* **What you should do**: Only lines that contain the word "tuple" are to be returned from the data below.

=== Begin Enclosure ===

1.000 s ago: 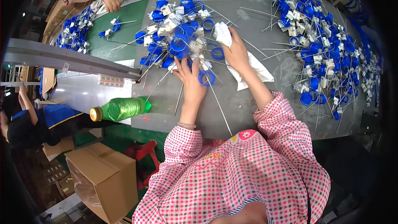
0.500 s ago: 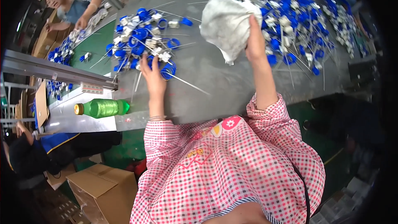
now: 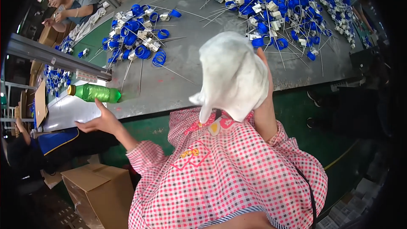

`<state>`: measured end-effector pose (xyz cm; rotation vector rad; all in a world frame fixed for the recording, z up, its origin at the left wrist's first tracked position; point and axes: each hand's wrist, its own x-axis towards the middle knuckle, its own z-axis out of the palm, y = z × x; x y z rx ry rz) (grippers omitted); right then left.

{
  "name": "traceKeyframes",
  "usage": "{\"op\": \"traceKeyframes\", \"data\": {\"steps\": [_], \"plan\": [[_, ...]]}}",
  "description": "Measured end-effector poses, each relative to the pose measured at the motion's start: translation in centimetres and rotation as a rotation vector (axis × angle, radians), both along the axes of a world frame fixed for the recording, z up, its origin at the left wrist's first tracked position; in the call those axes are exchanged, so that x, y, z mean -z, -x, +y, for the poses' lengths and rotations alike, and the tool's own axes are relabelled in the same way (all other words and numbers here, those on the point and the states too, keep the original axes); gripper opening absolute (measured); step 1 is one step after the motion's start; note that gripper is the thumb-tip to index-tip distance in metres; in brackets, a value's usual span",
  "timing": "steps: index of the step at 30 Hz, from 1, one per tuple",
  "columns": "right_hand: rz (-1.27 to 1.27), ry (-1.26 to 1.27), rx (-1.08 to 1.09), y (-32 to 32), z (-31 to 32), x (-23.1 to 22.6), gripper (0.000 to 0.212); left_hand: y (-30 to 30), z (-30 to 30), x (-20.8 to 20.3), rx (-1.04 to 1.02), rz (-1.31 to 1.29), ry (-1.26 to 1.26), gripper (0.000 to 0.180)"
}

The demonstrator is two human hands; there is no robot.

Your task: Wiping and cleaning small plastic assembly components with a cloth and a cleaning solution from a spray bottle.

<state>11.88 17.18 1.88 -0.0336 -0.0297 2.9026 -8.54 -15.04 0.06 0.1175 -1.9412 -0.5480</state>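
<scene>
A white cloth (image 3: pixel 233 74) hangs from my right hand (image 3: pixel 266 97), raised above the table's near edge; the cloth hides most of its fingers. My left hand (image 3: pixel 101 121) is off the table's front edge, fingers spread and holding nothing. Just beyond it lies a green bottle (image 3: pixel 96 93) on its side, its yellow cap to the left. On the grey table (image 3: pixel 169 76), a smaller pile of blue coiled cables with white connectors (image 3: pixel 133 32) sits to the left. A larger pile of the same parts (image 3: pixel 275 10) spreads over the far right.
A metal rail (image 3: pixel 59 57) runs along the table's left side, with a green surface (image 3: pixel 91 44) holding more parts beyond it. A person (image 3: pixel 72 6) works at the far left. Below, a cardboard box (image 3: pixel 99 191) stands on the floor. Another person's dark clothing shows at the lower left.
My left hand has left the smaller pile and come back toward me, beside the bottle. My right hand has drawn the cloth nearer, away from the larger pile.
</scene>
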Motion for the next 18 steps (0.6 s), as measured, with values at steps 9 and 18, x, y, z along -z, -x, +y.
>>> {"op": "traceKeyframes", "data": {"steps": [9, 18], "plan": [[-0.139, 0.072, -0.015, 0.4, -3.1, 0.5, 0.057, 4.7, -3.1, 1.8, 0.483, -0.419, -0.379, 0.087], [-0.244, -0.022, 0.045, 8.3, 0.5, 3.7, 0.049, 5.9, -2.7, 4.1, 0.425, -0.413, -0.377, 0.064]]}}
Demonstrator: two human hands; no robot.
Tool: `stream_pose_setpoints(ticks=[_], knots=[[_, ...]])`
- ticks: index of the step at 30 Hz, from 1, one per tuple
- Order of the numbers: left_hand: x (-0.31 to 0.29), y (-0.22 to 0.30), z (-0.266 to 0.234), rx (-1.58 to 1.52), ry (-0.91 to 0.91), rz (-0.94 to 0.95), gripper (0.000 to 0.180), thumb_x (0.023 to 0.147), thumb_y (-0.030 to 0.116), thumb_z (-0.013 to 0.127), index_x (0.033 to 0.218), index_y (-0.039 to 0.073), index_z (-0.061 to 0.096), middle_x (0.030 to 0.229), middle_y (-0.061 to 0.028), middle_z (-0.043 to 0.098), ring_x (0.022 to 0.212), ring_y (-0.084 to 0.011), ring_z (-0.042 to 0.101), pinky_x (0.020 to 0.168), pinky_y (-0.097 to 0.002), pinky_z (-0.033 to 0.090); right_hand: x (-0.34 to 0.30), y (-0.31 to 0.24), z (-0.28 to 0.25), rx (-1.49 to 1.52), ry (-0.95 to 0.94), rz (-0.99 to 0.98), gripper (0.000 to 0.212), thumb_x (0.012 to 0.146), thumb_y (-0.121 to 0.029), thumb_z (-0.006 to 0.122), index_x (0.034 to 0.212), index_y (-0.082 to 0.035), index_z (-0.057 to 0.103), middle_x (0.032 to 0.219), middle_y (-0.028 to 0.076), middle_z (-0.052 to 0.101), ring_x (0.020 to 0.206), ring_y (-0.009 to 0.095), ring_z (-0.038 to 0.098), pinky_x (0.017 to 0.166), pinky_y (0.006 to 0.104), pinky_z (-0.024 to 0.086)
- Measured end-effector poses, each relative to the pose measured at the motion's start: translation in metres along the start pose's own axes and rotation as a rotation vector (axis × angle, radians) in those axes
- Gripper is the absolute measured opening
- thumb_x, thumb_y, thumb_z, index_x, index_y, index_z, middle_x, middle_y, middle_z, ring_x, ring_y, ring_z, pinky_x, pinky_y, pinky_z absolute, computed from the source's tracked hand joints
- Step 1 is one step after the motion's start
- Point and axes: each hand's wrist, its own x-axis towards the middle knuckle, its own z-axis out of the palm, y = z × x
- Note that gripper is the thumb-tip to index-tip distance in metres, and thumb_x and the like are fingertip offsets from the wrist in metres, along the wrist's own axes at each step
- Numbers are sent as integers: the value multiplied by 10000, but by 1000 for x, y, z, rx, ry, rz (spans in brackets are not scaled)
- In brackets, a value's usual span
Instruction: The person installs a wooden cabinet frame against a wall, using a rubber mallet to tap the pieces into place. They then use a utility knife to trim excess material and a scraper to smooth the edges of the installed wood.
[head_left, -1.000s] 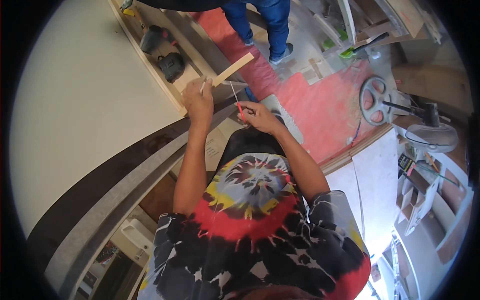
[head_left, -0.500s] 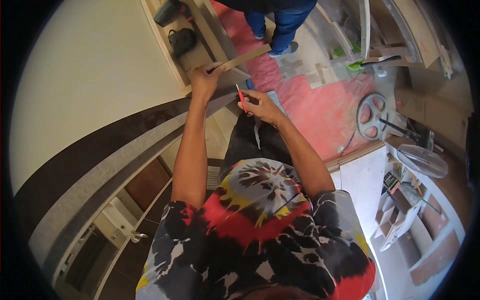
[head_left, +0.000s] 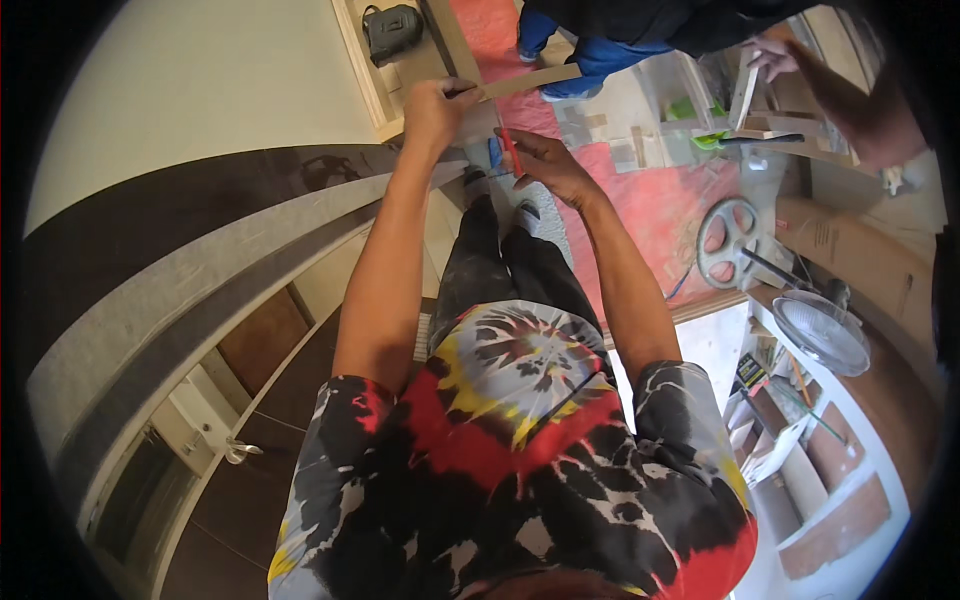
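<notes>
My left hand [head_left: 430, 118] pinches the near end of a thin, flat wooden strip [head_left: 535, 80] between thumb and fingers. The strip points away to the right, over the corner of an open wooden frame [head_left: 455, 45]. Just right of and below it, my right hand [head_left: 556, 168] is closed around a slim red-handled tool [head_left: 512, 153]. Its tip points up toward the strip, apart from it as far as I can see; the exact kind of tool is unclear. A black pouch [head_left: 392, 33] lies inside the frame, beyond my left hand.
A co-worker in blue jeans [head_left: 625, 60] stands ahead, one hand [head_left: 775, 58] at a pale strip [head_left: 744, 92] on the right. Red sheeting [head_left: 625, 225] covers the floor. A fan [head_left: 820, 332] with a round grey base [head_left: 715, 270] lies at right. A pale panel [head_left: 200, 90] fills the left.
Both my hands have moved farther forward and slightly right, with the strip and the red tool still in them. The co-worker's arm has come into view at the upper right.
</notes>
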Motion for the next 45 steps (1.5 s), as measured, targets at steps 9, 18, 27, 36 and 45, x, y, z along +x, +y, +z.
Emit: stream_pose_setpoints(ticks=[9,18,27,36,45], knots=[[-4,9,-4,38,17,-82,339,808,297,789,989,11,771,868,-138,754,762,-201,695,725,-321,516,12,-14,-3,-152,15,-4,535,933,-350,627,1397,-93,556,979,52,683,827,147,662,679,308,600],[1,2,-3,-5,-2,-81,322,818,287,777,989,14,773,874,-133,757,753,-192,695,719,-311,519,16,-28,-3,-236,29,107,567,923,-407,633,1395,-101,561,987,60,672,838,154,643,682,330,601],[-8,7,-5,21,48,-68,255,816,267,784,952,50,789,820,-107,754,724,-168,691,680,-303,518,14,-27,2,-126,3,74,556,919,-385,665,1384,-98,570,982,44,662,873,147,640,685,340,602],[-7,8,-5,43,30,-74,259,821,272,782,947,45,787,831,-111,753,719,-169,689,675,-303,519,16,-27,5,-142,45,24,522,899,-354,710,1322,-63,617,962,44,666,868,140,642,702,325,596],[-5,10,-4,31,33,-68,247,825,256,777,950,42,786,831,-111,754,732,-171,691,687,-307,519,15,-10,0,-55,13,-111,429,943,-156,659,1329,21,595,860,0,643,775,81,600,741,232,509]])
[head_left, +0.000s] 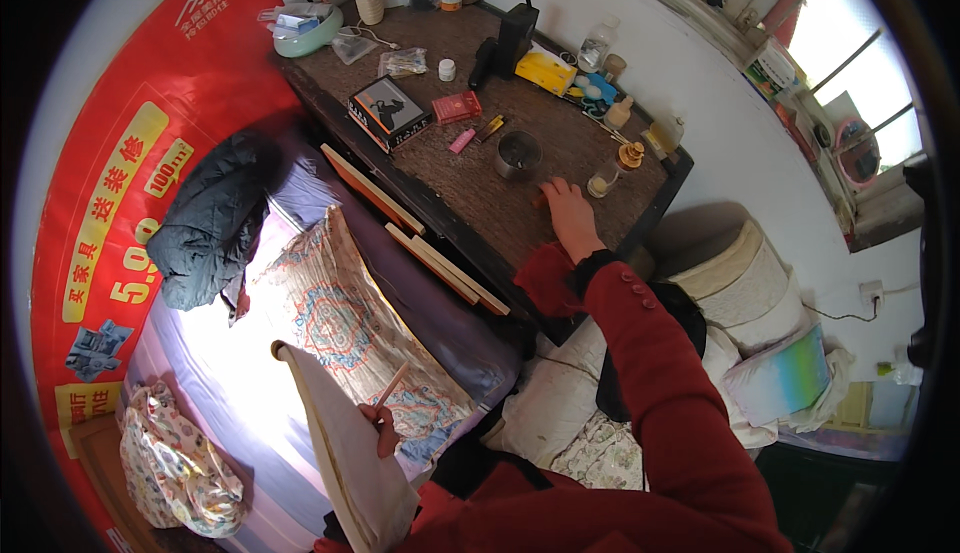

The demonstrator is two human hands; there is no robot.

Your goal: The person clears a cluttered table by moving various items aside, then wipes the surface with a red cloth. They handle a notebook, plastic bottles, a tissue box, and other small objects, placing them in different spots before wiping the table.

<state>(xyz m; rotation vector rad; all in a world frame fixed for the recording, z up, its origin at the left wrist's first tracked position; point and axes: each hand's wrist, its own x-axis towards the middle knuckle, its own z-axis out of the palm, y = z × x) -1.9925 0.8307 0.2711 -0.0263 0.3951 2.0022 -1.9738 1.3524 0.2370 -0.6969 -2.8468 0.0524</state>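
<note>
My left hand (381, 431) is closed in a pinch around a slim, pale pencil-like stick (394, 385). Against that hand leans a cream-coloured sheet or pad (335, 433) with a curled top edge; its exact kind is unclear. My right hand (571, 215) rests at the front right of the dark tabletop (455, 188), fingers bent down over a small reddish-brown thing (541, 201) that they mostly hide. Below the right wrist, red fabric (549, 279) lies over the table's near edge. A dark metal cup (518, 155) stands just beyond the right fingers.
The table also bears a black box (390, 113), a red packet (456, 107), a lamp (515, 38), a yellow box (546, 71) and several bottles. Drawers (440, 265) jut out at its front. A patterned pillow (340, 313) and dark jacket (215, 218) lie on the bed.
</note>
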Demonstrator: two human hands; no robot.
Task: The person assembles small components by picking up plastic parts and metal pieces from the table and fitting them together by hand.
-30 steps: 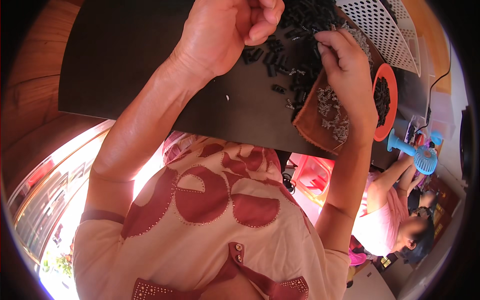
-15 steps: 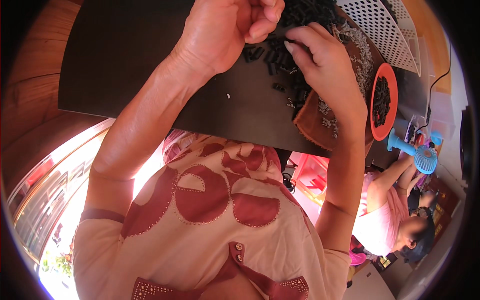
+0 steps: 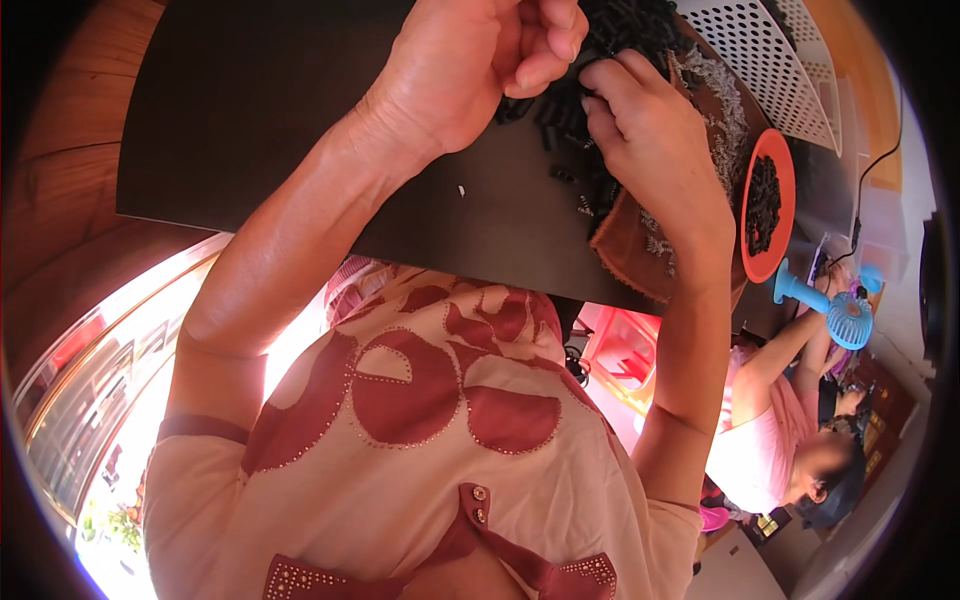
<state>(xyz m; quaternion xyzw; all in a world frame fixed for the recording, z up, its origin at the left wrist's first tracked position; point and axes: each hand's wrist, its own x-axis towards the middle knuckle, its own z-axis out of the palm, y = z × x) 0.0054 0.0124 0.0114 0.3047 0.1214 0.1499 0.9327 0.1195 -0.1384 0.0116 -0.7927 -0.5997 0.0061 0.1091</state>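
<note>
Near the top edge, my left hand [image 3: 478, 65] hangs over the dark table [image 3: 300, 120] with its fingers curled in toward the palm. Whatever those fingers hold, if anything, is hidden. My right hand [image 3: 655, 135] is beside a heap of small black cylindrical parts [image 3: 625, 25], thumb and forefinger closed together. Dark parts lie right behind the fingertips, so I cannot make out what is pinched. Under my right wrist spreads a brown cloth [image 3: 625, 245], with many small silvery springs [image 3: 728, 110] along it.
An orange bowl [image 3: 789, 190] of black parts stands right of my right forearm. Beyond it is a white perforated basket [image 3: 755, 60]. A small blue fan [image 3: 850, 320] sits farther right, near a person in pink [image 3: 755, 450]. One tiny white scrap [image 3: 462, 190] lies on the table.
Both hands have shifted slightly to the right, the left hand staying curled. My right hand's fingers have moved a little over the black parts.
</note>
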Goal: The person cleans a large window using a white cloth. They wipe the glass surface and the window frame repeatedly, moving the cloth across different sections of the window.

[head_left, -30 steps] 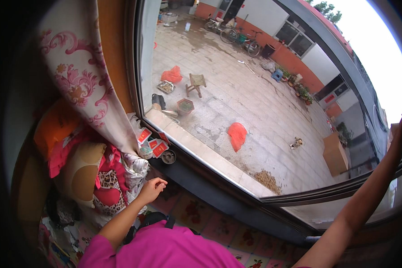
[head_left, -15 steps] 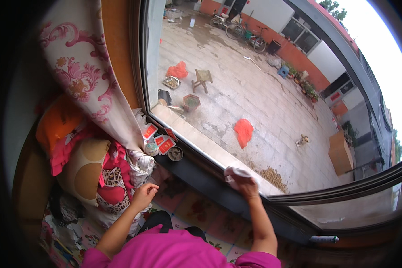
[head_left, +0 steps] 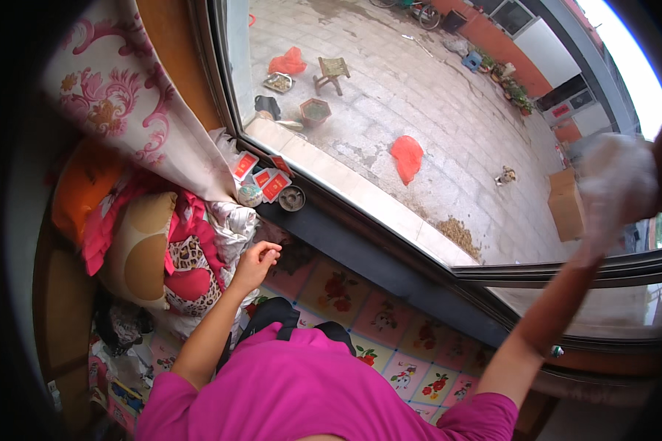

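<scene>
Cushion [head_left: 141, 253]: beige and brown, lay left of the left hand.
Left hand [head_left: 254, 266]: raised on a slanting forearm, fingers loosely curled; whether the tips met could not be told.
Red-and-white packets [head_left: 275, 185]: lay beyond the left hand, their printing too small to read.
Metal dish [head_left: 292, 198]: beside those packets.
Right hand [head_left: 605, 213]: blurred, arm stretched far out, closed around the white cloth.
White cloth [head_left: 616, 165]: in the right hand, near the window frame [head_left: 559, 275].
</scene>
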The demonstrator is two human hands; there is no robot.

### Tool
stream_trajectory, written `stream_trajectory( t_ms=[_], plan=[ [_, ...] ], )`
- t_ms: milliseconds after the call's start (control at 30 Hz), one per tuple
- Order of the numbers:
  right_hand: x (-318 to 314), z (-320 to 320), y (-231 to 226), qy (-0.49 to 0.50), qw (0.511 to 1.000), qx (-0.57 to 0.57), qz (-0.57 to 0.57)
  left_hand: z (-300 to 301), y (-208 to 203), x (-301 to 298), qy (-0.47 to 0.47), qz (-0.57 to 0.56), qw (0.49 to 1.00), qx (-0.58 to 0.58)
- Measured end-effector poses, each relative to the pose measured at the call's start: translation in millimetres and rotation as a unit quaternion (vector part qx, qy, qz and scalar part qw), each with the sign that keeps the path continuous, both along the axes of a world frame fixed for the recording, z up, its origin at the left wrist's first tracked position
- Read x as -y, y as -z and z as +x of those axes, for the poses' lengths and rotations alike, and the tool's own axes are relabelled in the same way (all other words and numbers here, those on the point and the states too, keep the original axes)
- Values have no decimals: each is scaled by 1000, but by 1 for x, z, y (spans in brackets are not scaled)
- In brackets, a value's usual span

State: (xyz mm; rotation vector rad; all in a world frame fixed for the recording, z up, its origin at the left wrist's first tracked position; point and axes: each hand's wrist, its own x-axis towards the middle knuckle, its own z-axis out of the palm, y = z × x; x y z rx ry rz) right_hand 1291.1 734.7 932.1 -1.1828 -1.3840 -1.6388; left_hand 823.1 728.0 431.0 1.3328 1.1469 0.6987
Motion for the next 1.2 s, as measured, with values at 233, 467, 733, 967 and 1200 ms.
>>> stream_trajectory(
  t_ms=[233, 467, 733, 967, 1200],
  plan=[
    [43, -16, 485, 85, 836, -90, -535, -11, -15, 18, 41, 19, 996, -71],
    [73, 31, 363, -63, 814, -163, -554, -64, 23, 25, -9, 21, 996, -90],
    [37, 102, -235, 92, 979, 177, 44, -32, 11, -25, -24, 17, 999, 14],
    [-129, -127, -48, -22, 991, 93, -89, -7, -36, -65, -30, 115, 993, 18],
    [-45, -129, 285, -13, 792, 42, -609, -37, -103, -95, -44, 176, 980, 80]
  ],
)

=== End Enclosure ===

* **The answer**:
  "timing": "steps: index of the step at 30 Hz, from 1, one per tuple",
- ticks: index of the step at 30 Hz, from 1, one per tuple
- t_ms: milliseconds after the call's start (control at 30 Hz), one per tuple

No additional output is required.